** Records for the task follows **

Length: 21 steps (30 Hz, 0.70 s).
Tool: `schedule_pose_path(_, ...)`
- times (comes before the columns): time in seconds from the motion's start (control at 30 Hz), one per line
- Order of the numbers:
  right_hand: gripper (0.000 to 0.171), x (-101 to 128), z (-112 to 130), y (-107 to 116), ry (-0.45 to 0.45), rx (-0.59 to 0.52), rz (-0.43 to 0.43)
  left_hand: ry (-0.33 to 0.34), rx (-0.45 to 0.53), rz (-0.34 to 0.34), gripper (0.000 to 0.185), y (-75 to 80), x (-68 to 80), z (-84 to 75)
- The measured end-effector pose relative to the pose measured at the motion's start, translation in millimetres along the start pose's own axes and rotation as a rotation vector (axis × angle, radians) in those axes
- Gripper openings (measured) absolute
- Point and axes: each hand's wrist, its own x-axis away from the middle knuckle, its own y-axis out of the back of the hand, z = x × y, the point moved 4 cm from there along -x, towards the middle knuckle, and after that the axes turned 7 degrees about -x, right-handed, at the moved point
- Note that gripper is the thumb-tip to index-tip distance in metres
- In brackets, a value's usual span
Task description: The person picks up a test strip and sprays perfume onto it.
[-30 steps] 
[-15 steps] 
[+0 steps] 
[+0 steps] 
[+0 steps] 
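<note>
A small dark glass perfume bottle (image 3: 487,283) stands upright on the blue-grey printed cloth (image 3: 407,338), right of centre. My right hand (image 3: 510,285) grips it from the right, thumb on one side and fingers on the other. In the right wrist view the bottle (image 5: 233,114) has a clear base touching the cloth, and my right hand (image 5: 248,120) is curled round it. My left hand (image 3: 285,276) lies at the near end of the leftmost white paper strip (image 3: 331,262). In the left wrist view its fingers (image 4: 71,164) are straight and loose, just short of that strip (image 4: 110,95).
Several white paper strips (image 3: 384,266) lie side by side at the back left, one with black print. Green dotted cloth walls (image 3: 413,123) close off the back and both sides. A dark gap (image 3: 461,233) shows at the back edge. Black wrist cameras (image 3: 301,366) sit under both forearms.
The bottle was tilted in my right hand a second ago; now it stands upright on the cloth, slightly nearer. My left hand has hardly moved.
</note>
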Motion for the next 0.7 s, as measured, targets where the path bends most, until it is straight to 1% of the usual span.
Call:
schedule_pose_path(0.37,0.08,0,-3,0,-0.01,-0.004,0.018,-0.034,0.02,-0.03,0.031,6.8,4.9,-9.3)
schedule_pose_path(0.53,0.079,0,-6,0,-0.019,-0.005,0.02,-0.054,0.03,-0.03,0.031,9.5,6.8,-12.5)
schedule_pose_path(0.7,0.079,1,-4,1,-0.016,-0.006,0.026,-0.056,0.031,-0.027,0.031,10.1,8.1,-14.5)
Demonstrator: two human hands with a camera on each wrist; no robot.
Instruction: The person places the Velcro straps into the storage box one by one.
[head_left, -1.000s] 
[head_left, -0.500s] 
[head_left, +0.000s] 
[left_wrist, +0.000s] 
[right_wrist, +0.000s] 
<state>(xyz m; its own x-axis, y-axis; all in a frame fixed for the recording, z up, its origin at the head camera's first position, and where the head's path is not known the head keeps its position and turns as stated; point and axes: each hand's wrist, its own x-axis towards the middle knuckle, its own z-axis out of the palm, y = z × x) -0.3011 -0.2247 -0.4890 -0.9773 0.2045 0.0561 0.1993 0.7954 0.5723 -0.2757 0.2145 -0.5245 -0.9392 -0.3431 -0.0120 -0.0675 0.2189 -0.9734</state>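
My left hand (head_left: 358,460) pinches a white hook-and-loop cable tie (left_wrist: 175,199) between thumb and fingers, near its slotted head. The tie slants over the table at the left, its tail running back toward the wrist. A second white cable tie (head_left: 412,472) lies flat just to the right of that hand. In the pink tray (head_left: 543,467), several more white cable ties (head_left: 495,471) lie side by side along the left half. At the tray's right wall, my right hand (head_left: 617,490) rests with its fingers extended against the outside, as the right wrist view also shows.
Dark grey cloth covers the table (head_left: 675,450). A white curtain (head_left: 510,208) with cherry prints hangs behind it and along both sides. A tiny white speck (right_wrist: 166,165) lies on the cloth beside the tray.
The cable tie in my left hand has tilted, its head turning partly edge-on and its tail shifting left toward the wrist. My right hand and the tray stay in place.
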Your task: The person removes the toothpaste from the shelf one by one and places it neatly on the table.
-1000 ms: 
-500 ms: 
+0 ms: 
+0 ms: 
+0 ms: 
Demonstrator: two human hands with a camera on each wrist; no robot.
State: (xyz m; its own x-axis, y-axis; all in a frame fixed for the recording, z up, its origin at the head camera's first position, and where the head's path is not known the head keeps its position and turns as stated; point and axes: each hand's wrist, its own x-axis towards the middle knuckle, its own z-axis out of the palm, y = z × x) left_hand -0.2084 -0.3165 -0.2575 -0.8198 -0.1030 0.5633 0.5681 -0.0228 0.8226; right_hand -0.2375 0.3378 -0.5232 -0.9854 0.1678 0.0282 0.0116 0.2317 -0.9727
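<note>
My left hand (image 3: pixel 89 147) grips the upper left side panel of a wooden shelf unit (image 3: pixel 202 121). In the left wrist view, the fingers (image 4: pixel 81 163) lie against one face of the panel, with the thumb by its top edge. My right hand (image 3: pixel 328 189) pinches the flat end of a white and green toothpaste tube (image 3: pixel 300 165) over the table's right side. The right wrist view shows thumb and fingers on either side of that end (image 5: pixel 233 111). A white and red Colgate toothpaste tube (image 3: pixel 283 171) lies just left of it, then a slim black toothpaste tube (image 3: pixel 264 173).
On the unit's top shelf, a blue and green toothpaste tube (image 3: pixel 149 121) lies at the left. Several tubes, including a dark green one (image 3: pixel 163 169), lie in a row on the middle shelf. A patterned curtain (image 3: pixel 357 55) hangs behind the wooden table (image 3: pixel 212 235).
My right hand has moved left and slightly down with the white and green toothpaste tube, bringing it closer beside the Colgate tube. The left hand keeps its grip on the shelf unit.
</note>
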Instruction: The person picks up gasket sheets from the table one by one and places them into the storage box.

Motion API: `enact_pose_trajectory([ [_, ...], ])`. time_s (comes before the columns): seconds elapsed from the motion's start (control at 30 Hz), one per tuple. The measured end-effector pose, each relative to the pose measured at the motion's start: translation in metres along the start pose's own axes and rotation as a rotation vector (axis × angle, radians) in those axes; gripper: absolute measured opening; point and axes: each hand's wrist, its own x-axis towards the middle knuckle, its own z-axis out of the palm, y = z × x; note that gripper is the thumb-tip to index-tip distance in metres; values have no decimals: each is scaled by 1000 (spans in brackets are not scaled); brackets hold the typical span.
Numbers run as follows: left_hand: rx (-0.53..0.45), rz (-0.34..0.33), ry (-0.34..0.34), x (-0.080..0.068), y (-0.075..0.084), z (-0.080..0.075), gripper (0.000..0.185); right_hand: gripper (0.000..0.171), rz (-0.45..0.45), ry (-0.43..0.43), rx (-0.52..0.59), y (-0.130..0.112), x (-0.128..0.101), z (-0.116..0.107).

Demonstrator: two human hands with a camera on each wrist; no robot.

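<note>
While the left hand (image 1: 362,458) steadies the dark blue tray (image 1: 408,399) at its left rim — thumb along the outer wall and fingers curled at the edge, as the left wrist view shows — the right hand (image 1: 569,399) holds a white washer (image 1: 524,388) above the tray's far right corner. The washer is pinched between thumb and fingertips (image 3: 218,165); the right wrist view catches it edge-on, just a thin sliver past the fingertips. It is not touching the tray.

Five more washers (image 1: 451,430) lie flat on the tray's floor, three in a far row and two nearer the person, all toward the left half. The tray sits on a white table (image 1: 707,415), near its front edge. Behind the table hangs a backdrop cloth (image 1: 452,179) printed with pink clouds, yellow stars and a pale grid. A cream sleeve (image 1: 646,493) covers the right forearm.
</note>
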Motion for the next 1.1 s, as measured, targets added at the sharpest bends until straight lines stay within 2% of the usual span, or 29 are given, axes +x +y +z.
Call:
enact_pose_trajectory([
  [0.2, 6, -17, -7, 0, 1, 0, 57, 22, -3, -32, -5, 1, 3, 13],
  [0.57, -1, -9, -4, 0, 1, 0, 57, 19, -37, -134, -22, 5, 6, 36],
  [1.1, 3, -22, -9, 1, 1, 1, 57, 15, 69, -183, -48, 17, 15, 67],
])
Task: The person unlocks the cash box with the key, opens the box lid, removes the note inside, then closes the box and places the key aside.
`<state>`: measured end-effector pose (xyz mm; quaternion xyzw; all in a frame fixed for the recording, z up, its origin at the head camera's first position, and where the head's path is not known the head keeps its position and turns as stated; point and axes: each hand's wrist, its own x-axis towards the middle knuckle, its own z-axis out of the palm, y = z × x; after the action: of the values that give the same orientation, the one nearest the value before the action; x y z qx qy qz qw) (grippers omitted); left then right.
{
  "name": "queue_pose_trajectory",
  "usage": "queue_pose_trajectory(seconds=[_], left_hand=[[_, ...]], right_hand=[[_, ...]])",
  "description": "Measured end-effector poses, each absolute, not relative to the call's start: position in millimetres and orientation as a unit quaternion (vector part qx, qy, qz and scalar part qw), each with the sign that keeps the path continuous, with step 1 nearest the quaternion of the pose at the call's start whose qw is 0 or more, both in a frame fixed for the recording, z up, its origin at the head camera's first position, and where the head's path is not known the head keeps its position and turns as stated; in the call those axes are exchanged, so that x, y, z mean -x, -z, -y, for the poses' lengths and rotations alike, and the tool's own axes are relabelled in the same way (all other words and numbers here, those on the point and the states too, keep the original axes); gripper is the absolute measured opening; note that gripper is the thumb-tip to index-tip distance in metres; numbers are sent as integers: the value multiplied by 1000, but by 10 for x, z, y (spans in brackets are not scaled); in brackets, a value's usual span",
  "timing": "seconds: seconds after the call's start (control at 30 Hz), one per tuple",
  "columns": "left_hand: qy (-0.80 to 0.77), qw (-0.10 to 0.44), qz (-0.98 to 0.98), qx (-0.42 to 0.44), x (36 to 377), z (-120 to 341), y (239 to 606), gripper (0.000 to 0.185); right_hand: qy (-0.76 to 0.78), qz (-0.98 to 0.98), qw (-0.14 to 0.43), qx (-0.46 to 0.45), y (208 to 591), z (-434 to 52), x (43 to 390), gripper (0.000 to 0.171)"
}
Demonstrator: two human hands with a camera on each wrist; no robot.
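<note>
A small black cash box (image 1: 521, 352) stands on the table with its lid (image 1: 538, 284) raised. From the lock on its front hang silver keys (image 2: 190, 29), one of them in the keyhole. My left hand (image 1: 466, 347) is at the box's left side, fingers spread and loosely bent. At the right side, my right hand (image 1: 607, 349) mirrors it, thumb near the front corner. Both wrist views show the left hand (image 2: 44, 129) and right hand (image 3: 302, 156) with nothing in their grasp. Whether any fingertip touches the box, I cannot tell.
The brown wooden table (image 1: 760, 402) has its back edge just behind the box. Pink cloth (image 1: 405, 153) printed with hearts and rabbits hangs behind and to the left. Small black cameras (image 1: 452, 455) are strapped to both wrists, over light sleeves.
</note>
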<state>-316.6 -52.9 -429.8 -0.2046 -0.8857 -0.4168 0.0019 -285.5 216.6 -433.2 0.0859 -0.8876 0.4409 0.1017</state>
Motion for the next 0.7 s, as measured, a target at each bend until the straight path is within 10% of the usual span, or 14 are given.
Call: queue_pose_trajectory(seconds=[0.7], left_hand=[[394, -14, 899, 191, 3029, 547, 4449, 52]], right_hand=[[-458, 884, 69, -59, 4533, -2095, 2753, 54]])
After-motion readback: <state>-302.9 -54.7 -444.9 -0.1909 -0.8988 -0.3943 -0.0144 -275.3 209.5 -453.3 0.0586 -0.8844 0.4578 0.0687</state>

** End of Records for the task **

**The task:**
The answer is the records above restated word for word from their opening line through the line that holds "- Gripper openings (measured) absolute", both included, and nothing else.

**Output below:**
Length: 21 steps (30 Hz, 0.70 s).
Tool: `schedule_pose_path(_, ...)`
- times (comes before the columns): time in seconds from the motion's start (control at 30 Hz), one per line
- Order of the numbers:
  right_hand: gripper (0.000 to 0.171), x (-101 to 128), z (-112 to 130), y (-107 to 116), ry (-0.45 to 0.45), rx (-0.59 to 0.52), rz (-0.43 to 0.43)
  left_hand: ry (-0.33 to 0.34), rx (-0.45 to 0.53), rz (-0.34 to 0.34), gripper (0.000 to 0.185), y (-75 to 80), x (-68 to 80), z (-84 to 75)
- The measured end-effector pose relative to the pose measured at the motion's start, translation in millimetres along the start pose's own axes and rotation as a rotation vector (axis × angle, radians) in those axes
- Gripper openings (measured) absolute

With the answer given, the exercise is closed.